О том, что Ротанг Ла частично открыт (для фур и для джипов), мы узнали утром еще – от водителя встречного джипа. Мы возликовали, но водитель, похоже, не разделял нашей радости. Два джипа стояли рядом, наш на краю пропасти, водители разговаривали через открытые окна, тот возбужденно рассказывал о пережитом, а наш озабоченно качал головой. Частью моего сознания я был далеко, где-то среди скалистых возвышений, фигур выветривания, спускающихся строем к реке, – оттуда я видел две крохотные белые крапинки, наши машины, почти слипшиеся боками на царапине нечеткой дороги, а другой частью своего «я» я был здесь. Эва как, подумал еще, а ведь я и не медитировал вовсе. В том джипе сидели немолодые авантюристы, похоже японцы, с каменными, мертвецки неподвижными лицами. Трогаясь, наш сказал: «Трудная дорога». Это одно из немногого, что он способен произнести по-английски. Но он понимает английский язык или делает вид, что понимает. Нам с ним повезло. Нам жутко повезло с этим водителем. Он знает эту трудную, плохую дорогу, ее особенности, ее характер, он чувствует ее, он молится за рулем, когда проезжает опасные места, осыпи и размытости, равно как и святые места, равно как и мосты. На середине моста он обязательно дает короткий, точечный гудок, приветствуя, должно быть, каких-то духов, божеств. Что дорога плохая, нам сказали в Кейлонге еще, и будет лишь размываться, пока не растают снега (все ссылаются на аномальный снег в конце мая – начале июня). Другой бы не поехал, а он согласился, потому что в Казе у него взрослый сын – есть случай повстречаться. Он не был в Казе с прошлой осени, когда завалило дороги. А нас только вези. В долину Спити очень хотел Командор, а мы хотим туда, куда он хочет.

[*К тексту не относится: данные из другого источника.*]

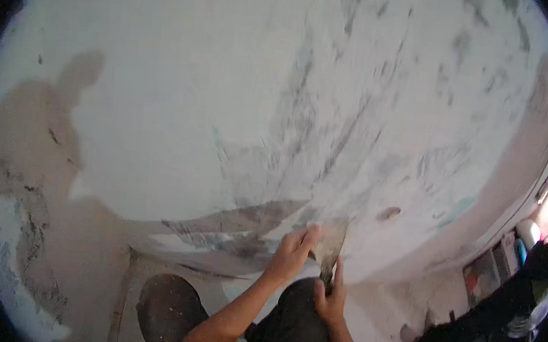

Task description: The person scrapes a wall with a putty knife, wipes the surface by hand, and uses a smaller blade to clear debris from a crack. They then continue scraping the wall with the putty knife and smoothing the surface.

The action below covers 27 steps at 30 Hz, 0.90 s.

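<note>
I have a scraper [331,241] in front of me, low against the wall [184,85], its wide blade pointing up and its handle pointing down toward my lap. It lies between my two hands, just above one of my dark-clad knees [293,319].

My right hand [332,300] is closed around the handle, below the blade, with the thumb on one side and the extended fingers running up along the other. My left hand [293,254] is higher and to the left of the handle, its fingertips touching the left side of the blade. The fingers are bent, but I cannot tell whether they pinch the blade or only lean on it. The two hands are close together, with the lower part of the scraper between them.

The blade is pale and smeared, and its upper edge is near the wall; I cannot tell whether it touches. The wall is whitish, with grey streaks above the scraper and a brownish bare patch [243,220] to the left of my left hand. A small hollow [388,213] is in the wall to the right of the blade. A shadow [36,131] falls on the wall at the far left.

My other knee [169,312] is left of my left forearm. At the right, well apart from my hands, a person's dark trouser leg [482,326] stretches out, near a cluttered shelf [490,274].
</note>
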### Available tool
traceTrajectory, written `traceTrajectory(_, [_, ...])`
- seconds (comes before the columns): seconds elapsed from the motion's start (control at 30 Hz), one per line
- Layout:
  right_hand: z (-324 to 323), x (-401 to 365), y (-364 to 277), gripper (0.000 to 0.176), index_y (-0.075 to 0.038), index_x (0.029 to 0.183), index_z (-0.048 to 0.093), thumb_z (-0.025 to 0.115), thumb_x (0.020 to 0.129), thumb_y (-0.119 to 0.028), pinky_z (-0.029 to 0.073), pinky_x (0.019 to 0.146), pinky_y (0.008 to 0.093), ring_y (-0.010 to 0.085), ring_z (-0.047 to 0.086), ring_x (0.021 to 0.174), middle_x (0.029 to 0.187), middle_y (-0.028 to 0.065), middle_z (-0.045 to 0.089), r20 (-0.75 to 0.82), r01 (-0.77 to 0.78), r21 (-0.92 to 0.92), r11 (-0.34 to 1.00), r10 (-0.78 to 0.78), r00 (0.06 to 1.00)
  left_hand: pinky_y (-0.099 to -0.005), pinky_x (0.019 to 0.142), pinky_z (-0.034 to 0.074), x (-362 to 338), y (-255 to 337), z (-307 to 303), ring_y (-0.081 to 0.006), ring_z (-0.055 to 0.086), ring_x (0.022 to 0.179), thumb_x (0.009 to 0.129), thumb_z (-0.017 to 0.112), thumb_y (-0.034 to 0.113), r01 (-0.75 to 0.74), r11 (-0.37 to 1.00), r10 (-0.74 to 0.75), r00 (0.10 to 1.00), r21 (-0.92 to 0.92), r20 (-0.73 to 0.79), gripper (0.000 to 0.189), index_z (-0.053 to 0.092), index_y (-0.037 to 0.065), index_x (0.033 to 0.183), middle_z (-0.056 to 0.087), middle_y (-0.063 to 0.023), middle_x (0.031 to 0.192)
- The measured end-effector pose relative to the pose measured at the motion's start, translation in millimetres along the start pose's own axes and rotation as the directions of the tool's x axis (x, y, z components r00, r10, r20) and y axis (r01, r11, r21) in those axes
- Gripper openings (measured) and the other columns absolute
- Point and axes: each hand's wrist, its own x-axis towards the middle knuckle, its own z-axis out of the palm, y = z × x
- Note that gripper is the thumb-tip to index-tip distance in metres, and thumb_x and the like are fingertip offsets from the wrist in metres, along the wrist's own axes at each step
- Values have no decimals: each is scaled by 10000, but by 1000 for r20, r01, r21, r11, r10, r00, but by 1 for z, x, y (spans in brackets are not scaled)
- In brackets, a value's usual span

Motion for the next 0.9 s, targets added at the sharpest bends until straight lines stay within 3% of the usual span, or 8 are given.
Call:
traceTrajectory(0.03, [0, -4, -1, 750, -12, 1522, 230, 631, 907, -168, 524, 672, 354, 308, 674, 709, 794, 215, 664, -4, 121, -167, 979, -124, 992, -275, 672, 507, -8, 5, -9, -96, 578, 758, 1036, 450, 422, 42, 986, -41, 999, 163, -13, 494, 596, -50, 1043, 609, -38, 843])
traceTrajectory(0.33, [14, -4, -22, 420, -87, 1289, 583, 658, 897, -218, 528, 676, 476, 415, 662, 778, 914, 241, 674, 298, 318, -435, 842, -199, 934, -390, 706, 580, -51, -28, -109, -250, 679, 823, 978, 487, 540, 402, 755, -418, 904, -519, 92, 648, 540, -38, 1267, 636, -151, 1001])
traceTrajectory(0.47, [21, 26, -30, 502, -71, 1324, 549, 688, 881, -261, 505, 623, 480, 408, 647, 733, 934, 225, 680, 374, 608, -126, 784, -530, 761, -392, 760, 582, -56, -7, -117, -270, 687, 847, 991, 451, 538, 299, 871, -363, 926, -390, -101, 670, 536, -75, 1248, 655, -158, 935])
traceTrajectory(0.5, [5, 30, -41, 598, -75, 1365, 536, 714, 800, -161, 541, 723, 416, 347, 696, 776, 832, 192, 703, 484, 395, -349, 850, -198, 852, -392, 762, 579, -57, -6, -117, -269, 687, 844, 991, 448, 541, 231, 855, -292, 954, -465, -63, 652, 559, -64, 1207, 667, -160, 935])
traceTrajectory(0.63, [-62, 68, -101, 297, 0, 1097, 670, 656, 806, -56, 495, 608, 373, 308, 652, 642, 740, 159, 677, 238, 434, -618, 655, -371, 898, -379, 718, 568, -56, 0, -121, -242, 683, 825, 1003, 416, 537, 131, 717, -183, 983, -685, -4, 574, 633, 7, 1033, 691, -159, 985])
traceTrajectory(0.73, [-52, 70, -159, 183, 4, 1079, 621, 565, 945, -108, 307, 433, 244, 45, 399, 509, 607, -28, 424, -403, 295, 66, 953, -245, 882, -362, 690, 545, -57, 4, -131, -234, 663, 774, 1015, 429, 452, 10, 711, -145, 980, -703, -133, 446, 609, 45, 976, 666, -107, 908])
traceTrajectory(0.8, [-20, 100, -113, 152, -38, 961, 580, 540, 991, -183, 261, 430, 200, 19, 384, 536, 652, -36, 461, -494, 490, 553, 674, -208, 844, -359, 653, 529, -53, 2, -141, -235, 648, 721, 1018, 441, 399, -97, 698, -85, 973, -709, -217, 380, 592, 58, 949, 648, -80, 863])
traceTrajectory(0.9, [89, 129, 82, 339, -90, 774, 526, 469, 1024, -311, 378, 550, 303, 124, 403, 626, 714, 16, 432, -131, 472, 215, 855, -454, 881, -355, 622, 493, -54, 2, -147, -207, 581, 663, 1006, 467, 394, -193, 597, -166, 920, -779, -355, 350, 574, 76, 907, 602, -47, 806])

Просто еще не сезон, Франсуаза. А в другие времена года здесь вообще не проехать.
Впрочем, до первого перевала было терпимо, ручьев через дорогу бежало не много. Здесь по этой грунтовке от селенья к селенью даже ходит автобус.
Кстати, автобус. Представь: красный, нарядный автобус. Он выезжает из-за поворота, из-за уступа – лоб в лоб. Слева стена, справа пропасть метров так сто пятьдесят. Я прикидывал ширину этой грунтовки – одна полоса. Крачун говорит, полторы – по крайней мере на повороте. Хорошо, полторы – когда поворот. А иначе – чудо, и только. Одна и четверть… Я не представляю, как можно разъехаться. Движение левостороннее, как бы то ни было, нам прижиматься к стене, – ан нет, мы уступаем автобусу. Когда наш резко подает назад, мы все кричим «а-а-а-а!» Он останавливается, я даже боюсь сказать, у самого края. Я смотрю вниз и не вижу под собой ни дороги, ни края дороги. Я вижу реку далеко внизу, реку и камни. Главное, я не понимаю, что он придумал. Может, мы ошиблись в нем, может, он самоубийца. Лучше не придумать места для сведения счетов с жизнью. Горы, огромное небо, красота неземная… И я снова гляжу на нас откуда-то из непонятного неотсюда. И мною овладевает странное безразличие. Если думаешь, что я думаю о тебе, это далеко, дорогая, не так. Просто думаю: куда несет нас?.. зачем? (Значит, если опосредованно, то о тебе тоже. Ну да.)